We all know the first line of a query is your “hook.” I call the last line the “sinker.” You want it to punch them in the face, in a nice, friendly kind of way that makes them unable to forget you after having read the 300 other queries in their inbox.
If you’re looking for query advice, but are slightly intimidated by my claws, blade, or just my rolling googly-eyes, check out the query critique boards over at AgentQueryConnect. This is where I got my start, with advice from people smarter than me. Don’t be afraid to ask for help with the most critical first step of your writing journey – the query. My comments appear in green.
In a land ruined by war, seventeen-year-old Aurel Tritten knows the greatest casualties come the day the sky turns emerald. Every year, at the exact same time, mothers disappear from their homes, soldiers from their barracks and kings from their castles. She’s been told since childhood the emerald sky takes people to a happier place, the City of El, where there are crystal palaces and colors brighter than a rainbow, but Aurel thinks there’s an equally good chance they’re dead. I’m into this so far!
When the sky shifts to green like it does has? every other year I’d rephrase b/c “every other” makes it sound like a bi-annual event, even though I don’t think that’s what you mean, Aurel
blinks and finds herself in El, a world immensely more beautiful than the stories—and more terrifying. For El is at war, too, and enclosed by a massive barrier protecting the city from a wasteland filled with starving darkness. Awkward sentence here – also what is starving darkness? Like the darkness is starving and wants to eat people? Or if you go out there there’s nothing to eat and you will starve? The people from Aurel’s world are replacement soldiers. Literal replacements, bestowed with the name, abilities and memories of one of El’s fallen the moment they arrive. I’d combine these sentences to avoid the echo.
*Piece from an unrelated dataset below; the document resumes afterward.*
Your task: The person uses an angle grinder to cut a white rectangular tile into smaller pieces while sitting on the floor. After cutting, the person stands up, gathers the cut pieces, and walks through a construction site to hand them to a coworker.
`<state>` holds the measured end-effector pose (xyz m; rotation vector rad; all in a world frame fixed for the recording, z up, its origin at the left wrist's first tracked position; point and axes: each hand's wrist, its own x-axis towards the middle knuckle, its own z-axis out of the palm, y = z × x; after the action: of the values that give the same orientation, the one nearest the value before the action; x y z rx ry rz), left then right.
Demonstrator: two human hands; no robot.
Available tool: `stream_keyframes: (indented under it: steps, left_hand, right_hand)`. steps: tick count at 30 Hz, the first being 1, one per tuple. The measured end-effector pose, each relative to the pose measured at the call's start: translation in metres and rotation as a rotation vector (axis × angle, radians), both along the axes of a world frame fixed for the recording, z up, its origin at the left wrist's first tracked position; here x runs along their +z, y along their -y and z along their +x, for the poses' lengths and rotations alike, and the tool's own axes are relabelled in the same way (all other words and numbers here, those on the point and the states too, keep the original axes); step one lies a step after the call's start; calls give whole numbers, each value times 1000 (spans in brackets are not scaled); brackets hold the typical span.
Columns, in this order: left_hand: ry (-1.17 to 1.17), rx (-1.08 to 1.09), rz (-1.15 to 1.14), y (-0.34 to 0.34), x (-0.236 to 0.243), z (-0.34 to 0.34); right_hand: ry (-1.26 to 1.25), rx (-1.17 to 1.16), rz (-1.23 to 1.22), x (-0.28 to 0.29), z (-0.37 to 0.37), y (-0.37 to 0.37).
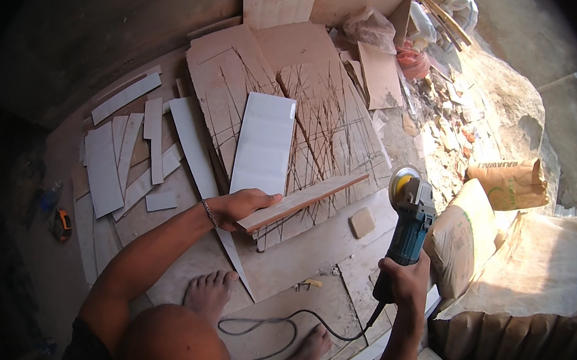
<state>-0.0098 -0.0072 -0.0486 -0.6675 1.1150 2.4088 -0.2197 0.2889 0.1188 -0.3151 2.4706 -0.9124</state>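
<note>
My left hand (239, 207) is closed on one end of a narrow tile strip (304, 199), its reddish-brown cut edge facing me. The strip is held tilted above a scored slab (334, 126). In my right hand (406, 278) is a teal and black angle grinder (406, 233), gripped by its body. Its disc (401, 183), with a yellow centre, points away from me near the strip's far end, apart from it. A white rectangular tile (263, 143) lies on the slabs just beyond my left hand.
Cut tile pieces (105, 169) and an orange tape measure (61, 224) lie on the left. The grinder's cord (269, 319) loops between my bare feet. A small beige block (362, 223) sits near the slabs. Paper sacks (465, 236) and rubble (454, 126) fill the right side.
</note>
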Motion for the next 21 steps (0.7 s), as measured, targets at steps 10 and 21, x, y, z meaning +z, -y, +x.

Aurel’s identified as Nissa, the once-revered Gold Sentinel and prime suspect behind the latest tragedy of war. The sentinel stands accused of opening the barrier and letting in the shadow monsters for a bloody feast Aha – there’s some answers here for my earlier question, but I’d clarify in the above para that there are in fact monsters present. Aurel is imprisoned for Nissa’s crimes. Her only escape is proving Nissa’s innocence by remembering what really happened, but with each memory, Aurel drowns deeper in the other girl’s life. If Aurel can’t unlock the secrets in her mind and identify the true traitor, she’ll be the death of an entire world. If she does, and Nissa was truly wicked, she’ll be the death of herself.
HER EMERALD CHAINS is a young adult high fantasy complete at 83,000 words.
Barring my above comments, this looks really great! Polish up those little nits and you’re ready to query.